======== SUPPLIED DATA

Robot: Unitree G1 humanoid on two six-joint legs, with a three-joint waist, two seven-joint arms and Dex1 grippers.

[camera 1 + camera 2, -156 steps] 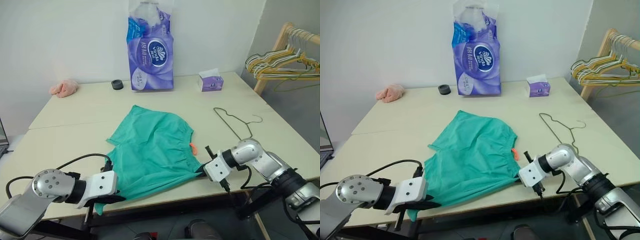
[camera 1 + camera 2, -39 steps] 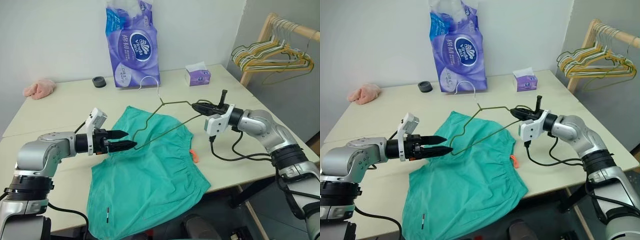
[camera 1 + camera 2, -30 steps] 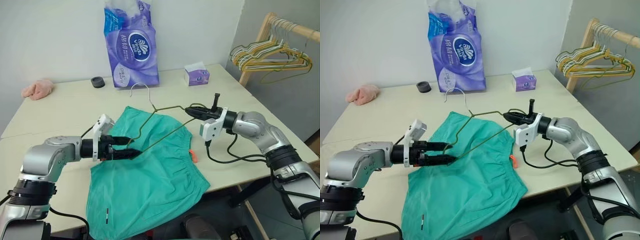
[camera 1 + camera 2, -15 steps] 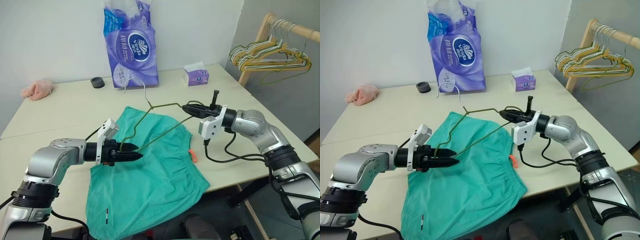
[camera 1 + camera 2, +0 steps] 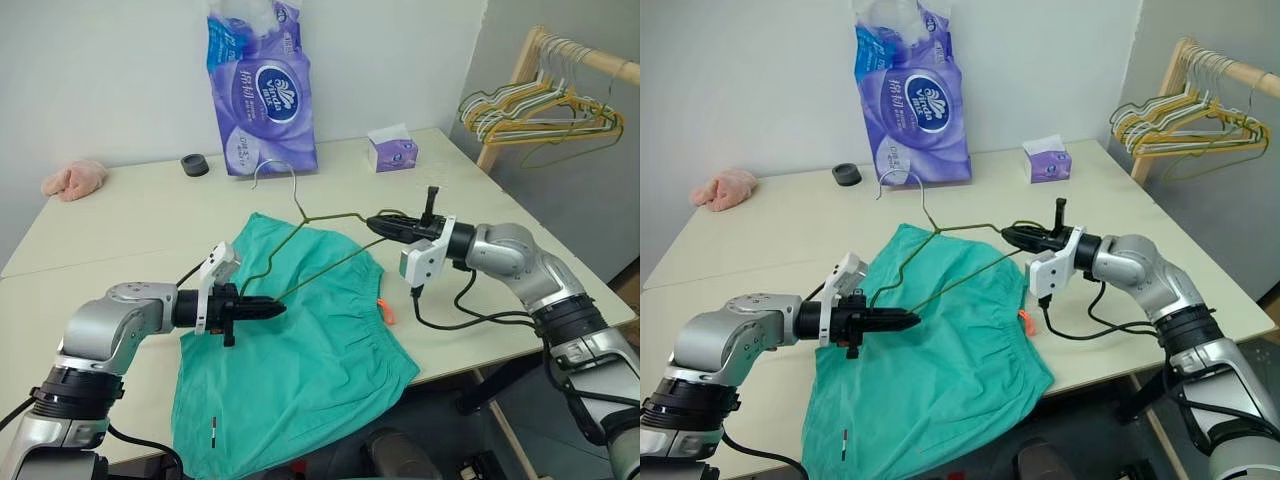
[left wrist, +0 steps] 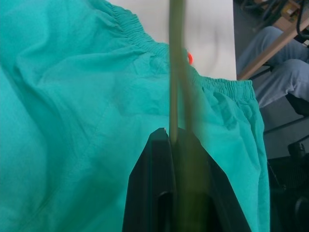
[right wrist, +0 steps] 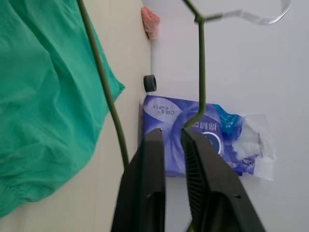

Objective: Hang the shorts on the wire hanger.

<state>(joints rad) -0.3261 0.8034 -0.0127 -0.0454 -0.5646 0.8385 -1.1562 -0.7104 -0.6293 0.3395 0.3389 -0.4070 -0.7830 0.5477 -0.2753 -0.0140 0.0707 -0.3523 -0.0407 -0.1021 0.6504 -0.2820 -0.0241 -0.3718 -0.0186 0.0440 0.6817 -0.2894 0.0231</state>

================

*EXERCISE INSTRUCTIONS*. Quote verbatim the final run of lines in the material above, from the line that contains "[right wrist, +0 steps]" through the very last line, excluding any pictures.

*WRITTEN ANSWER*.
[right wrist, +0 steps] 

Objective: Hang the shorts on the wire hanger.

<state>(joints rad) -0.3261 0.8034 -0.0127 -0.0454 -0.5646 0.8385 -1.1562 -0.7104 -0.6293 0.3395 0.3389 -0.4070 -0.7830 0.5477 -0.2753 -0.0140 0.0707 -0.3523 -0.0407 -0.1021 0.6504 -0.2820 -0.0241 -0.3718 -0.0186 0.0440 0.6817 -0.2894 0.0231</state>

What the exercise required is now done.